Using Transformations provide several benefits:

  • Reusability: You can define a common Transformation — to clean up data, for example — that can be shared across all Features.
  • Feature versioning: If you change a Feature Transformation, the Feature Store increments the version of that feature and ensures that you don't accidentally mix features that were computed using two different implementations.
  • End-to-end lineage tracking and reproducibility: Since Tecton manages Transformations, it can tie feature definitions all the way through a training data set and a model that's used in production. So if you need to generate features for an older model with new data, Tecton can run Transformations the older model's feature Transformations on the new data.
  • Trust: It's more likely that a data scientist trusts and reuses another's feature, if they can examine the code and see how the feature is calculated.

Defining a Transformation

Define Transformations by annotating Python functions with one of the *_transformation decorators.

Types of Transformations

There are three types of Transformation: SQL, PySpark, and Online.

SQL Transformation

Use this Transformation to define a SQL query that is executed on input data represented as a table.

Define a SQL Transformation using the @sql_transformation annotation.

PySpark Transformation

Use this Transformation to define a PySpark transformation that is executed on input data. This transformation can execute arbitrary Python, including third party libraries as user-defined PySpark functions (if your cluster allows third party libraries).

Define a PySpark Transformation using the @pyspark_transformation annotation.

Online Transformation

Use this Transformation to define a unit of Python code that is executed on data that is provided at request time to a Feature Service. An Online Transformation cannot be applied to batch or streaming data sources.

Define an Online Transformation using the @online_transformation annotation.

Transformation Attributes

All Transformations accept transformation metadata as parameters to the defining decorators. The parameters used to pass metadata are: owner, family, tags and description.

Batch and Streaming Transformation Attributes

The Transformations used in Batch and Streaming pipelines (@sql_transformation and @pyspark_transformation) accept the following additional attributes as parameters:

  • inputs: The input to this Transformation: either a Virtual Data Source or another Transformation
  • has_context: Whether or not this Transformation takes a Batch Transformation Context argument.

Online Transformation Attributes

Online Transformations (@online_transformation) accept the following additional attributes as parameters.

  • request_context: A RequestContext object that declares the transformation's input schema.
  • output_schema: A PySpark StructType object that defines the expected schema of the Transformation output.

Batch Transformation Context

In some cases, a Transformation may need to know about the time window of feature data that it's operating on. Tecton can optionally provide this data to the Transformation as a MaterializationContext object.
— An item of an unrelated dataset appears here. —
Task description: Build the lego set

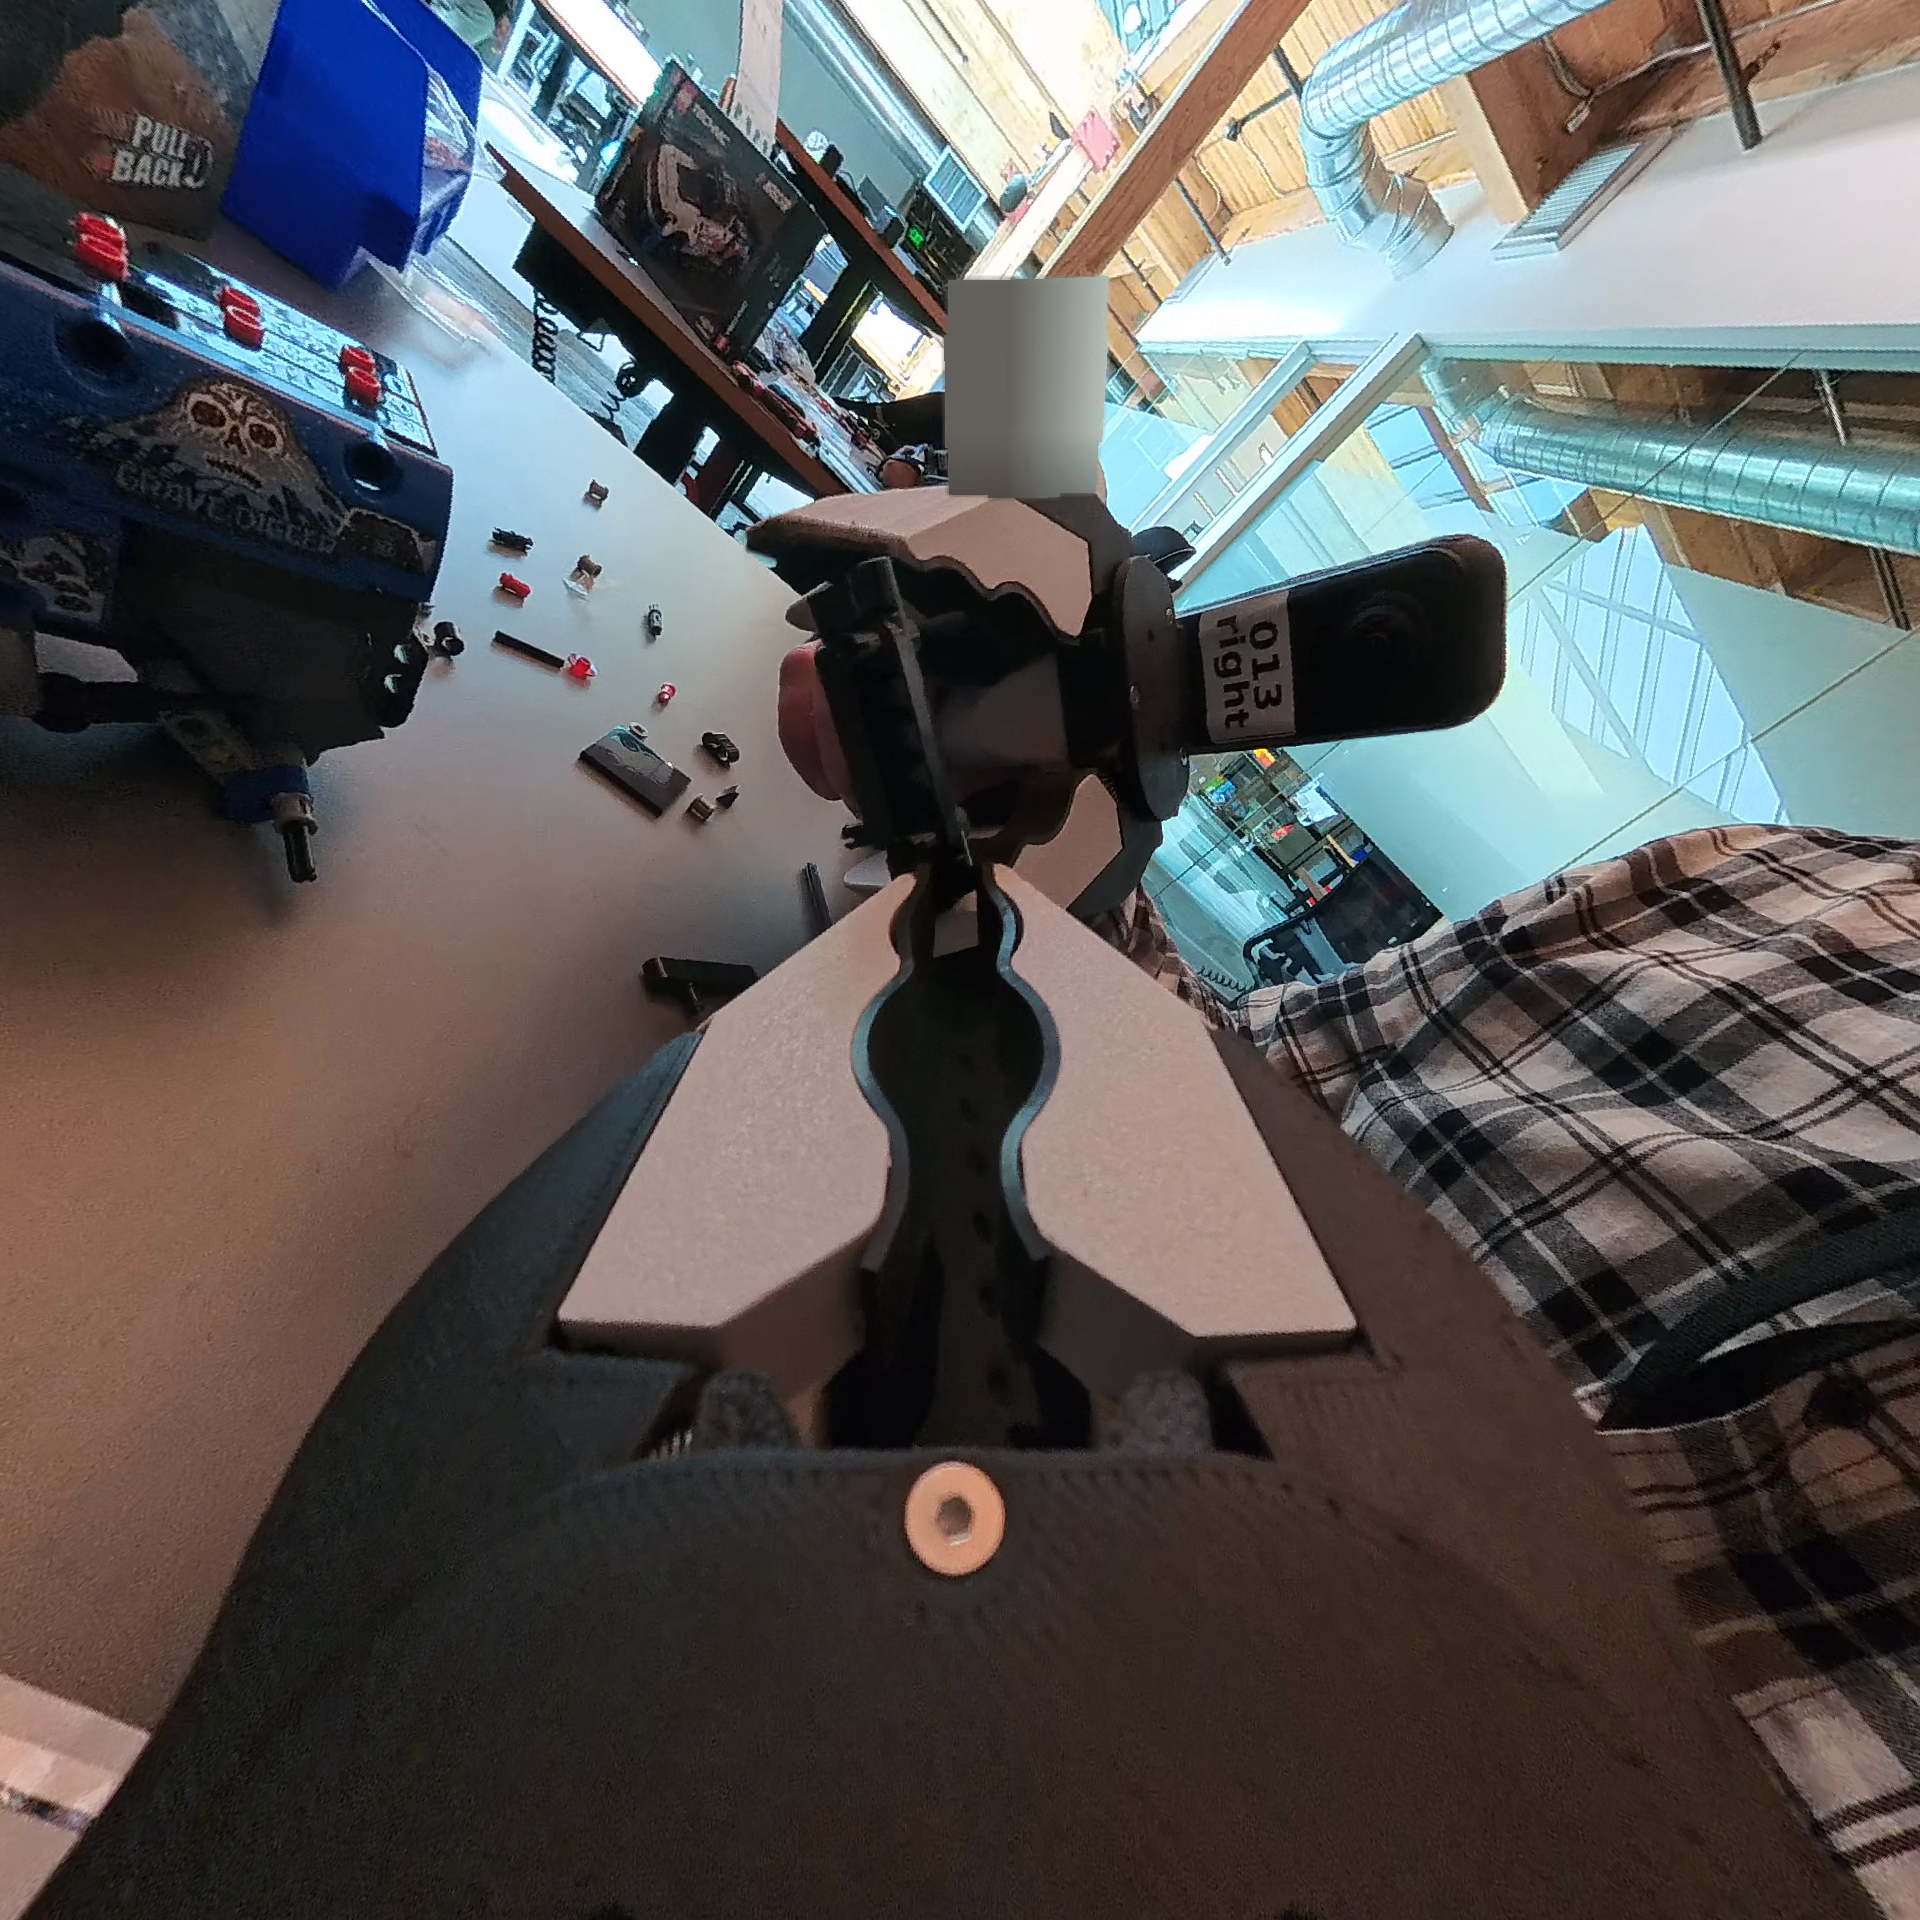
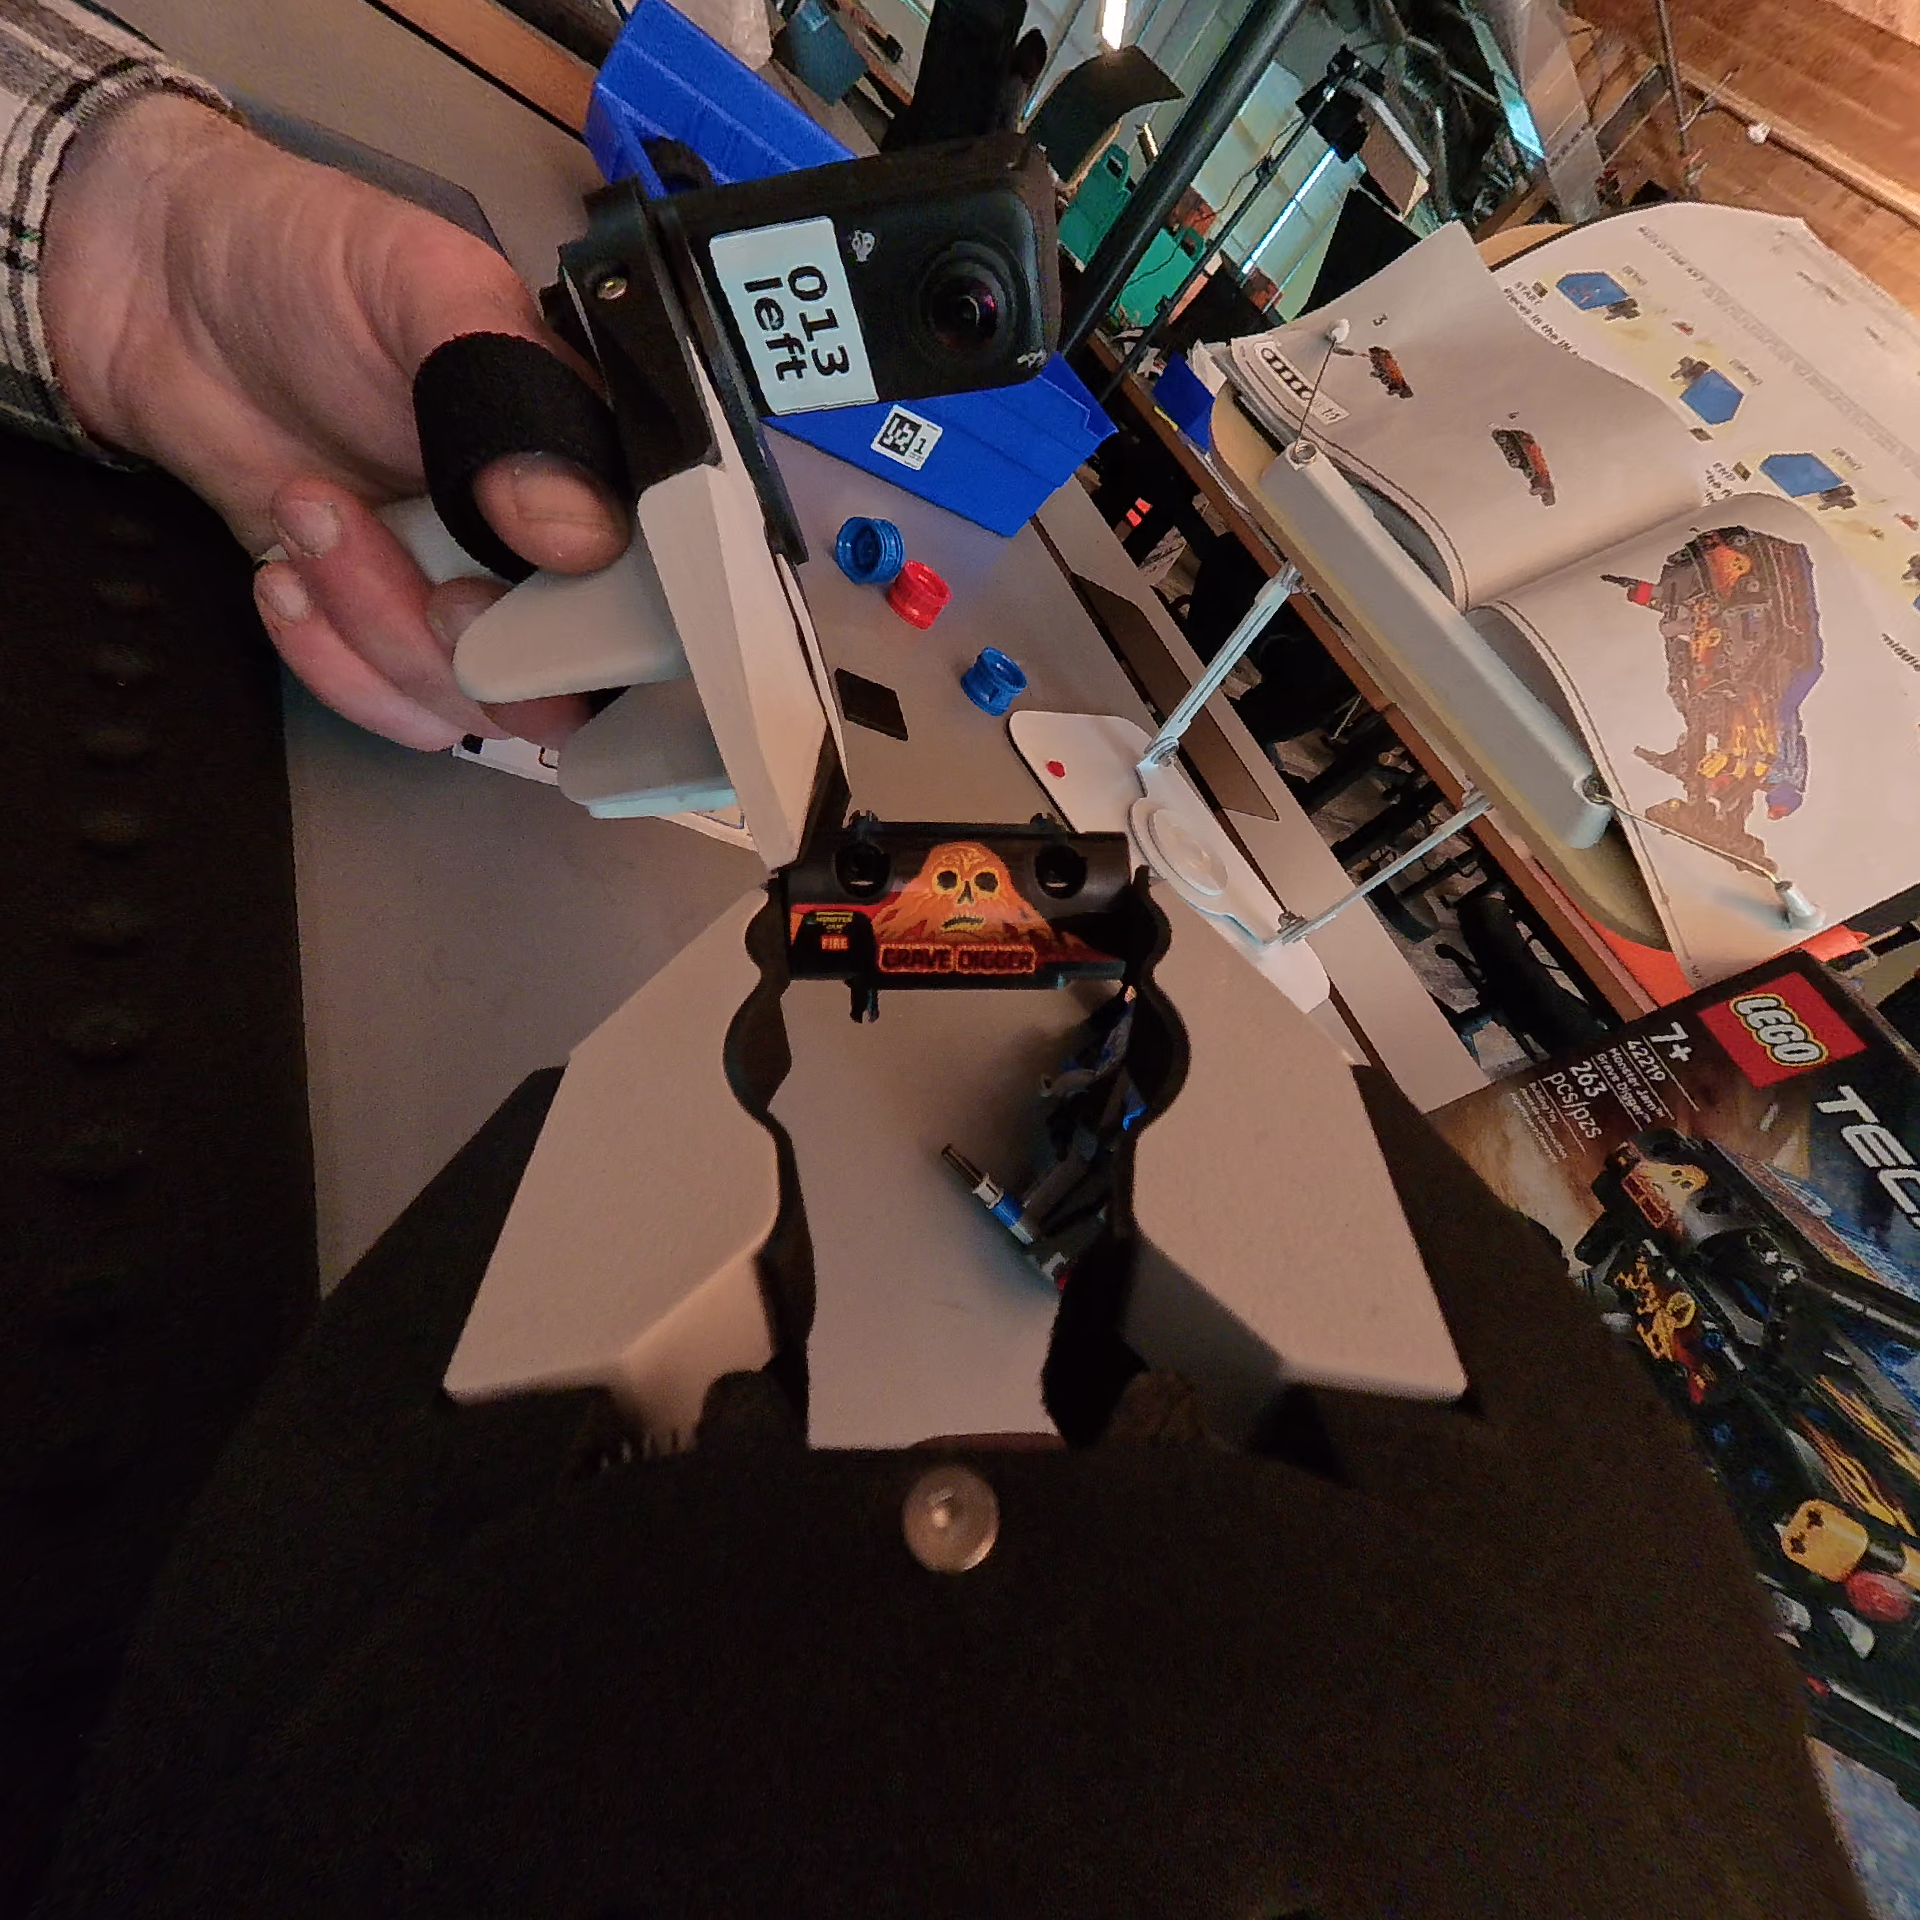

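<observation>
Black panel (image 2: 956, 914) w/ skull sticker pinched in my right jaws; left jaws nip its edge, rest hidden behind fingers (image 1: 727, 1122).

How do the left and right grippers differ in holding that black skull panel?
The left gripper is nearly shut, pinching one end of the black skull panel; the right gripper is spread wide across its length. Seen from the right wrist, the left comes from above, the right from below. Both grip the same panel.

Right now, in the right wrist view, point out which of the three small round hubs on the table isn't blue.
The red hub, lying between the two blue hubs.
</observation>
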A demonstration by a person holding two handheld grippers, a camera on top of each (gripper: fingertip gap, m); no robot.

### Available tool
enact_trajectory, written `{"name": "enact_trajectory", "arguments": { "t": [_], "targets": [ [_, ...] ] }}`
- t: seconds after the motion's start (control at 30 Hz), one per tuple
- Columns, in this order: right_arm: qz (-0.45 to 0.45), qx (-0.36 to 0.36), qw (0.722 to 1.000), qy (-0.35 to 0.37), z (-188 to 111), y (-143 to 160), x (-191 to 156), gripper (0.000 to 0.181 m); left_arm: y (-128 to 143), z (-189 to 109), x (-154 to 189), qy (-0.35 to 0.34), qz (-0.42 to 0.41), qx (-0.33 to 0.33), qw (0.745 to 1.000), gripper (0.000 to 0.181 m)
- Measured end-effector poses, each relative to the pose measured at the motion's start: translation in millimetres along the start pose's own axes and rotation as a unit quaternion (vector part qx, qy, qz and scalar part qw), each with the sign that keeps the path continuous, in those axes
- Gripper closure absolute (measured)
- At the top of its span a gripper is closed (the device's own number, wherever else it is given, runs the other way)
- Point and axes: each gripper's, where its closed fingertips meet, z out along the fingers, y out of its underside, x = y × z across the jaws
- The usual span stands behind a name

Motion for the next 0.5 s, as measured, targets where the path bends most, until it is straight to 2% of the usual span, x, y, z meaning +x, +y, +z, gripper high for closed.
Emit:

To use this context object in a  @sql_transformation or @pyspark_transformation, set the has_context argument of the decorator to True. Tecton will then provide the context object as the first argument to the decorated function when it is invoked. As an example:

from tecton import sql_transformation
from .data_sources import purchase_log_vds

@sql_transformation(inputs=purchase_log_vds, has_context=True)
def purchase_count_transformer(context, ad_impressions_batch):
    return f"""
    SELECT
        user_id,
        count(*) as total_purchases,
        to_timestamp('{context.feature_data_end_time}') as timestamp
    FROM
        {ad_impressions_batch}
    GROUP BY
        user_id
    """

The context defines which portions of the data are used in the Transformation. Context properties are computed and set by Tecton based on properties of the Feature Package. They are not set by users explicitly.

The available properties of the context are:

  • context.raw_data_start_time: The earliest datetime associated with the raw data
  • context.raw_data_end_time: The latest datetime associated with the raw data
  • context.feature_data_start_time: The earliest datetime that can be associated to the output features of this materialization job
  • context.feature_data_end_time: The latest datetime that can be associated to the output features of this materialization job

For more information, see the MaterializationContext reference.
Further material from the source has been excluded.